Action item: Check each line below for the word "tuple", and copy those that have it.

[Items listed in a dataset]

_ _ _ _ _

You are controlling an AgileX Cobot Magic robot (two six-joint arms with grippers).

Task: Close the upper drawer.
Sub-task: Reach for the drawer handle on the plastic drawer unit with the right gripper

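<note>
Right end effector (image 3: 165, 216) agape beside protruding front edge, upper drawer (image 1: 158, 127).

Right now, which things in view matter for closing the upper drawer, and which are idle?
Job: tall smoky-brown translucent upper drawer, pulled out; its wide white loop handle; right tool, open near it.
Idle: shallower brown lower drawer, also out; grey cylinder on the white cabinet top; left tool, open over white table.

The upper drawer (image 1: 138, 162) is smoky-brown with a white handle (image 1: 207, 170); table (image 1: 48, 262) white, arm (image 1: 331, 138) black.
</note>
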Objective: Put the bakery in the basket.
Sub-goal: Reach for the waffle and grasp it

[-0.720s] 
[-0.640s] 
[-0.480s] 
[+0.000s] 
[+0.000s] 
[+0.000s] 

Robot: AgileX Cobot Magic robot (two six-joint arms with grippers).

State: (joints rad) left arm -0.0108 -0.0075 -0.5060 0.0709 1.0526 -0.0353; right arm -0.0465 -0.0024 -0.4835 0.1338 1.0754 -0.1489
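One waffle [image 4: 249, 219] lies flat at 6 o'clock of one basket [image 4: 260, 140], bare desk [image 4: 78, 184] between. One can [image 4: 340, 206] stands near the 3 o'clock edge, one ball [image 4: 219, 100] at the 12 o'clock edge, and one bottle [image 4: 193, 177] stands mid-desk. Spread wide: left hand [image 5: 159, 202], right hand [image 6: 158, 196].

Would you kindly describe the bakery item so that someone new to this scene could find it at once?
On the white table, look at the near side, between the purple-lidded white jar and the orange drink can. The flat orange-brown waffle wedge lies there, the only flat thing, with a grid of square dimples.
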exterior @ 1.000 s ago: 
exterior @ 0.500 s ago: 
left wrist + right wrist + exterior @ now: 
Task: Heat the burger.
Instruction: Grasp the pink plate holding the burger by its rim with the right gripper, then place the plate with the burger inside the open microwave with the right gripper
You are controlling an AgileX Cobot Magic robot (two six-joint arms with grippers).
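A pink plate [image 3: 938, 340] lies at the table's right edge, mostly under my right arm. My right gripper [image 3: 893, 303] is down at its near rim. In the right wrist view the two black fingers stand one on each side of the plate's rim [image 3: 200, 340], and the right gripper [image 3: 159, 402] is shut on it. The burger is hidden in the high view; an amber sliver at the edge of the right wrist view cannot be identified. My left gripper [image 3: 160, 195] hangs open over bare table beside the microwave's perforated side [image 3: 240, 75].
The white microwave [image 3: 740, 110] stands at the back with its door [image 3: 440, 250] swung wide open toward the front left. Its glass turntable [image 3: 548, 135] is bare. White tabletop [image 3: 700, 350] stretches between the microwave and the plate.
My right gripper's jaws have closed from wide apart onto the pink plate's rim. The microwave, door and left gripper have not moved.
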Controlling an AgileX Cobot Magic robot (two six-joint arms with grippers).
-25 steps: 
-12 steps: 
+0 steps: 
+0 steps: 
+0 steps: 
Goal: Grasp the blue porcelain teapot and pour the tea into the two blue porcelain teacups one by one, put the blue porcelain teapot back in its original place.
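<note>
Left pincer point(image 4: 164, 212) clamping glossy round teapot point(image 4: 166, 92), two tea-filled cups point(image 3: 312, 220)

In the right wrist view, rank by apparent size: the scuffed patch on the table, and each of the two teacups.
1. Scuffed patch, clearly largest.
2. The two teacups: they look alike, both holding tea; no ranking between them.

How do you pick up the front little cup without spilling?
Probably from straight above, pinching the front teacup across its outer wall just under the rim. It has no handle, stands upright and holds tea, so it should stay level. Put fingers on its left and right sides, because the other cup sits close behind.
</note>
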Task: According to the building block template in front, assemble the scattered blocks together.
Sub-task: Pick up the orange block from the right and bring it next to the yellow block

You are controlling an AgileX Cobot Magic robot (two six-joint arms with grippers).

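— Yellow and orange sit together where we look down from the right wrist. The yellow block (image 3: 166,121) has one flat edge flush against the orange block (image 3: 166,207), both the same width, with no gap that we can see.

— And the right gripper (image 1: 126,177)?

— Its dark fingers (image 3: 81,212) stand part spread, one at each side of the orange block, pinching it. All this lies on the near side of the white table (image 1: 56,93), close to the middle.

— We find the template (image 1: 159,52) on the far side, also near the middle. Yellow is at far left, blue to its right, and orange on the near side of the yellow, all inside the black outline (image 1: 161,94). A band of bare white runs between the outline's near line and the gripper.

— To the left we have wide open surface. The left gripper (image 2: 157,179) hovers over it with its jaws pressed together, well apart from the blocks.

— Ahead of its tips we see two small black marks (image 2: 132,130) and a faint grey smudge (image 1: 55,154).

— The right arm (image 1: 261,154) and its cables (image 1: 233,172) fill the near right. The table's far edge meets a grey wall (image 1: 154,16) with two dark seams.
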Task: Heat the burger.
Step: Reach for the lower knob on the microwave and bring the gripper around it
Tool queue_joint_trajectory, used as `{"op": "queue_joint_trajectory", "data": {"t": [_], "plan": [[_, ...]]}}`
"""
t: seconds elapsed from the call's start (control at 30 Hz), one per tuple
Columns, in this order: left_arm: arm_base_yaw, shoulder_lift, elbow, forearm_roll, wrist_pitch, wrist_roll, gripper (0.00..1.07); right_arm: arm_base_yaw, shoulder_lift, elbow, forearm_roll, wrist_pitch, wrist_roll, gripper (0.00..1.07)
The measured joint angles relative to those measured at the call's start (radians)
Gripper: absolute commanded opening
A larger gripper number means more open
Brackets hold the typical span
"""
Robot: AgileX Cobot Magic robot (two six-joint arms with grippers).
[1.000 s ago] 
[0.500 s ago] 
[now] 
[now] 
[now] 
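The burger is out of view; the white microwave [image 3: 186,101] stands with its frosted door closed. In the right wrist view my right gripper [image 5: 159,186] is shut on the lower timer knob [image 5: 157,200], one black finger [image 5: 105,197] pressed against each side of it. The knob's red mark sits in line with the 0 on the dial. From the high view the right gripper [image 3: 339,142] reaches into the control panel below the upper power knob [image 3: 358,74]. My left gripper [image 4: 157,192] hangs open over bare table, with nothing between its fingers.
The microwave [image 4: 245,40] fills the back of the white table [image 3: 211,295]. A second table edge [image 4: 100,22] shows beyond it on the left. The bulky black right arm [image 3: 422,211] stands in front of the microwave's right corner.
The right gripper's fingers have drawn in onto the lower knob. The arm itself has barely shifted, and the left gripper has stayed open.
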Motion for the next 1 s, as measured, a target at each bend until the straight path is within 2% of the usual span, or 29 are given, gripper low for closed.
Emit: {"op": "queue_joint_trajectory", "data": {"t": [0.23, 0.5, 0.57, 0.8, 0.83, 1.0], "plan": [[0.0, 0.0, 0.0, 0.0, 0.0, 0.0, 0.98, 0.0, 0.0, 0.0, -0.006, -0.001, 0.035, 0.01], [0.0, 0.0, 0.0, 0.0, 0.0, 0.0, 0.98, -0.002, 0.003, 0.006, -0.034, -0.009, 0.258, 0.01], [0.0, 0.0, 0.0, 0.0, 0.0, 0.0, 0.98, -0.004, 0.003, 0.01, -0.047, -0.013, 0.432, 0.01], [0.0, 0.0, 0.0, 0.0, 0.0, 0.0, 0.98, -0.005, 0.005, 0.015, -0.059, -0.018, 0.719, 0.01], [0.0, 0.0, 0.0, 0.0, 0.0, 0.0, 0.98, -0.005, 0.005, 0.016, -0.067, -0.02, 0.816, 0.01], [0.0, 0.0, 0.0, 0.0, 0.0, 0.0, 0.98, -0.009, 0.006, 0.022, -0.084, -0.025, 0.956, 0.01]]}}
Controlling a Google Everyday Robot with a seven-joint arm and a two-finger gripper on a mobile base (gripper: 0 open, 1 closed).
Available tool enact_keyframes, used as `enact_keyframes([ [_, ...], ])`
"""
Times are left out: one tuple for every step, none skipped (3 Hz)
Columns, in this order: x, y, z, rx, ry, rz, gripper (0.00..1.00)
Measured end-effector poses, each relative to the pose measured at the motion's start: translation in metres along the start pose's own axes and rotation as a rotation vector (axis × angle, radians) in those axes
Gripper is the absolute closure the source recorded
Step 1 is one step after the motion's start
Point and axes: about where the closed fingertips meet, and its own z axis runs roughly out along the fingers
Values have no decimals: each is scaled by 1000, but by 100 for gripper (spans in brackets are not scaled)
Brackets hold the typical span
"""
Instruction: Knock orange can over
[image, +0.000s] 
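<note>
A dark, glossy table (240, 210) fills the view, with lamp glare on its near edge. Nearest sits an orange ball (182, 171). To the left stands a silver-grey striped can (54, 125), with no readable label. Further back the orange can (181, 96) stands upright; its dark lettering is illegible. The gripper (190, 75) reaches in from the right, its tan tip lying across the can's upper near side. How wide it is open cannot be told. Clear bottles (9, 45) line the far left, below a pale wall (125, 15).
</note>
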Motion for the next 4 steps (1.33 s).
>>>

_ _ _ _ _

Completed task:
t: seconds elapsed from the call's start (control at 30 Hz), one per tuple
Times are left out: one tuple for every step, none skipped (3 Hz)

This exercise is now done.